Another experiment looked into the potential of E. mella flies as biocontrol agents in agriculture for certain pests. Where parasitism of the host rarely lets the pest that is chosen as a host live. The study itself looked at the ability of flies to do so either by depositing their eggs into a host described as macro egg laying or on the plant which they feed off of described as micro egg laying. E. mella was one of a couple of flies in the study that could deposit on both the plant and the host, with parasitism having a greater percentage to occur within a host.

== Mating ==
E. mella flies have been found to mate shortly after emerging from their host, and the success rate of mating increases when the time before the formation of pairs after emergence is shorter.
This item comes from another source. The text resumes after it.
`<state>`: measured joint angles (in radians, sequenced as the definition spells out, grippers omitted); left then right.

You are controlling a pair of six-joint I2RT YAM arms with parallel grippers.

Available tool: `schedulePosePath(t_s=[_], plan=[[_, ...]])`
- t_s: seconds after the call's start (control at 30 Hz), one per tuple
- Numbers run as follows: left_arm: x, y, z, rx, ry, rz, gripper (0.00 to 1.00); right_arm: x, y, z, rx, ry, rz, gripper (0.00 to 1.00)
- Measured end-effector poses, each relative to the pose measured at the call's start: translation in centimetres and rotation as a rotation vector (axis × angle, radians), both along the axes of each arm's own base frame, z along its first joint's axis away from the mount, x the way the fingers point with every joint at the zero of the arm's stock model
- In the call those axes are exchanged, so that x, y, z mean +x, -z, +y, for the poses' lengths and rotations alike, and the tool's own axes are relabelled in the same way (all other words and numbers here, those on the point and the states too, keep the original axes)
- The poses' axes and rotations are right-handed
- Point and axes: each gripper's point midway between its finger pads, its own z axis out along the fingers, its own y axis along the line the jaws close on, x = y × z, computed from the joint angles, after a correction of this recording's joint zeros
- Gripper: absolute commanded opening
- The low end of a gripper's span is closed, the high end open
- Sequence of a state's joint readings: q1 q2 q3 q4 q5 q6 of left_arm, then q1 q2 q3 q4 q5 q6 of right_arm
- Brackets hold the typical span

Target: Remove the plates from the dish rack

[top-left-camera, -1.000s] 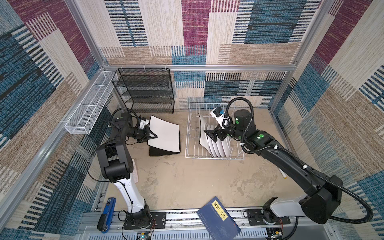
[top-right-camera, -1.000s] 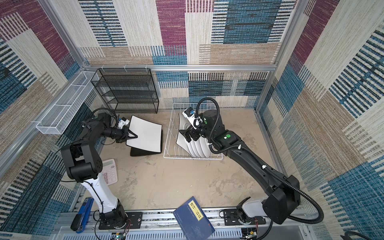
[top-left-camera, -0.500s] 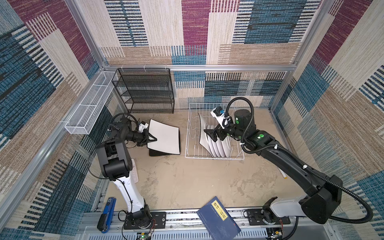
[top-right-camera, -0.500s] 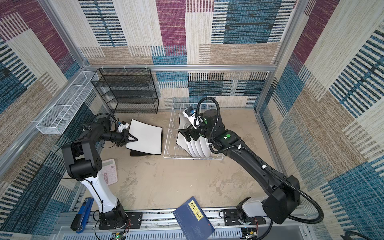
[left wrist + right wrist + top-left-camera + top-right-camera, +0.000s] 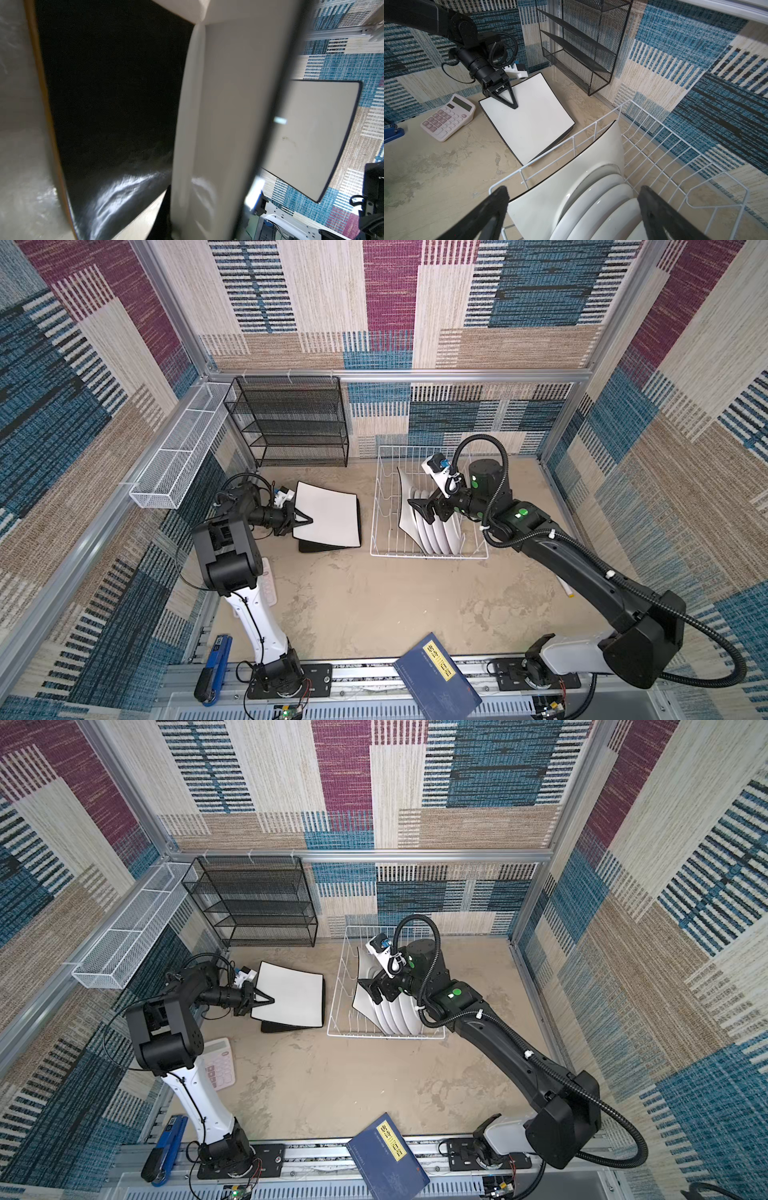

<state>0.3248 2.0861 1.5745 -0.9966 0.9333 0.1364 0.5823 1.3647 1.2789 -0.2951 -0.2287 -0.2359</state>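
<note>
Left tool (image 5: 305,520): pinching edge of large square white plate with black edge (image 5: 328,516), held low and tilted over second square plate (image 5: 320,548) on table (image 5: 374,605) (contact between the two not determinable).
Right tool (image 5: 573,190): spread wide, empty, directly above white open-wire dish rack (image 5: 428,556).
Upright square plate (image 5: 550,197) and round white plates (image 5: 602,207) stand on edge below, rims up.
Right tool nearer; straight descent likely required.

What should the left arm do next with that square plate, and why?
Probably ease the square plate down flat, then let go. The left pincer is shut on its edge, and it hangs tilted over a second plate lying on the table beside the rack, so it looks like the drop-off spot.
</note>
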Motion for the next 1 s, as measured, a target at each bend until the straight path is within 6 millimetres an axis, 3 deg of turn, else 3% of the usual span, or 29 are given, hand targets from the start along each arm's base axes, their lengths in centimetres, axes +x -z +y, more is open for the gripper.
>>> schedulePosePath(t_s=[0.3,0.57,0.77,1.0], plan=[[0.1,0.7,-0.1,-0.029,0.0,0.025,0.16,0.0,0.2,0.1,0.001,-0.007,0.003,0.99],[-0.4,2.9,1.3,0.045,-0.007,0.076,0.34,-0.2,0.1,0.0,0.003,-0.007,-0.001,0.99],[-0.3,3.0,1.8,0.067,-0.011,0.077,0.39,-0.2,0.0,0.0,0.004,-0.006,-0.001,0.99],[-0.3,3.4,2.0,0.083,-0.013,0.086,0.54,-0.2,0.0,0.0,0.007,-0.006,0.002,0.99]])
Both sexes have been observed to show a decline in their ability to produce viable offspring after a certain amount of time after emergence. For males, this was on average 14 days, while for females it was after 16 days of emergence. Males have been observed to have the ability to fertilize the eggs of more than one female. Thus, it is the usual case that pairs mate shortly after emerging from the host.